Work required> From the first line to the last, give the data again exactly.

::::

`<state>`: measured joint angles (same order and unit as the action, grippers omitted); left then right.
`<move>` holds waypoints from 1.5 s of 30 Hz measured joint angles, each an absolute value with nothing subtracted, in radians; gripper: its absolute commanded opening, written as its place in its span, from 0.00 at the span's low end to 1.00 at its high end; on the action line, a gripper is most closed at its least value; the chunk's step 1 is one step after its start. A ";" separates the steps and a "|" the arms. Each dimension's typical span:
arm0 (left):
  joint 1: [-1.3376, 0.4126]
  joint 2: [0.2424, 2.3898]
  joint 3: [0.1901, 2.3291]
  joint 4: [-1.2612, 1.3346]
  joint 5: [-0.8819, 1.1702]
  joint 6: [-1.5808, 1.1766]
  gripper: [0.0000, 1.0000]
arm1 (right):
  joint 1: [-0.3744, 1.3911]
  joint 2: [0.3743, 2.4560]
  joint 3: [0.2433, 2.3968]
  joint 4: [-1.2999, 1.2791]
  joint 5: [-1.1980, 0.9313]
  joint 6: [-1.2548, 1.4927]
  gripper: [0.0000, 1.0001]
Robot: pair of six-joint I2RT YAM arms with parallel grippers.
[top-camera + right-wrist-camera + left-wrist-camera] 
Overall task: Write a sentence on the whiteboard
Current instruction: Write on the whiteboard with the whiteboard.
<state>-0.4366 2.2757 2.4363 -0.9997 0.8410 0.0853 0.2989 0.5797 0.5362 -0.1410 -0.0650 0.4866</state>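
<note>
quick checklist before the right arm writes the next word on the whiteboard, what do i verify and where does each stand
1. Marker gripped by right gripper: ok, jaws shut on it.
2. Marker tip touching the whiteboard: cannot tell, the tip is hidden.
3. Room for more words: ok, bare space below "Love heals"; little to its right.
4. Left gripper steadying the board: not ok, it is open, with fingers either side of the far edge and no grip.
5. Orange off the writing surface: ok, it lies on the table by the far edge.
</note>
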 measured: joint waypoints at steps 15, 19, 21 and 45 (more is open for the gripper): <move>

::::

Solution for this task>
`<state>`: measured joint angles (same order and unit as the action, grippers omitted); left then right.
`<move>` holds waypoints from 1.5 s of 30 Hz measured joint angles, each an absolute value with nothing subtracted, in radians; gripper: its absolute commanded opening, written as its place in its span, from 0.00 at the span's low end to 1.00 at its high end; on the action line, a gripper is most closed at its least value; the chunk's step 1 is one step after its start. A ";" separates the steps and a "|" the arms. Each dimension's typical span:
arm0 (left):
  joint 1: [-1.3376, 0.4126]
  joint 2: [0.2424, 2.3898]
  joint 3: [0.1901, 2.3291]
  joint 4: [-1.2612, 1.3346]
  joint 5: [-0.8819, 1.1702]
  joint 6: [-1.5808, 1.1766]
  gripper: [0.0000, 1.0000]
arm1 (right):
  joint 1: [-0.3744, 1.3911]
  joint 2: [0.3743, 2.4560]
  joint 3: [0.2433, 2.3968]
  joint 4: [-1.2999, 1.2791]
  joint 5: [-1.1980, 0.9313]
  joint 6: [-1.2548, 1.4927]
  gripper: [0.0000, 1.0001]
Robot: pair of six-joint I2RT YAM arms with parallel grippers.
[top-camera + right-wrist-camera + left-wrist-camera] 
Overall task: Write a sentence on the whiteboard
Current instruction: Write on the whiteboard with the whiteboard.
<state>-0.4366 2.2757 2.4363 -0.9997 0.8410 0.0853 0.2989 0.5797 0.5362 -0.1410 -0.0650 0.4866</state>
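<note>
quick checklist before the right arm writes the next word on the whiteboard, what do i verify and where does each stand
1. Marker gripped by right gripper: ok, jaws shut on it.
2. Marker tip touching the whiteboard: cannot tell, the tip is hidden.
3. Room for more words: ok, bare space below "Love heals"; little to its right.
4. Left gripper steadying the board: not ok, it is open, with fingers either side of the far edge and no grip.
5. Orange off the writing surface: ok, it lies on the table by the far edge.
</note>
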 measured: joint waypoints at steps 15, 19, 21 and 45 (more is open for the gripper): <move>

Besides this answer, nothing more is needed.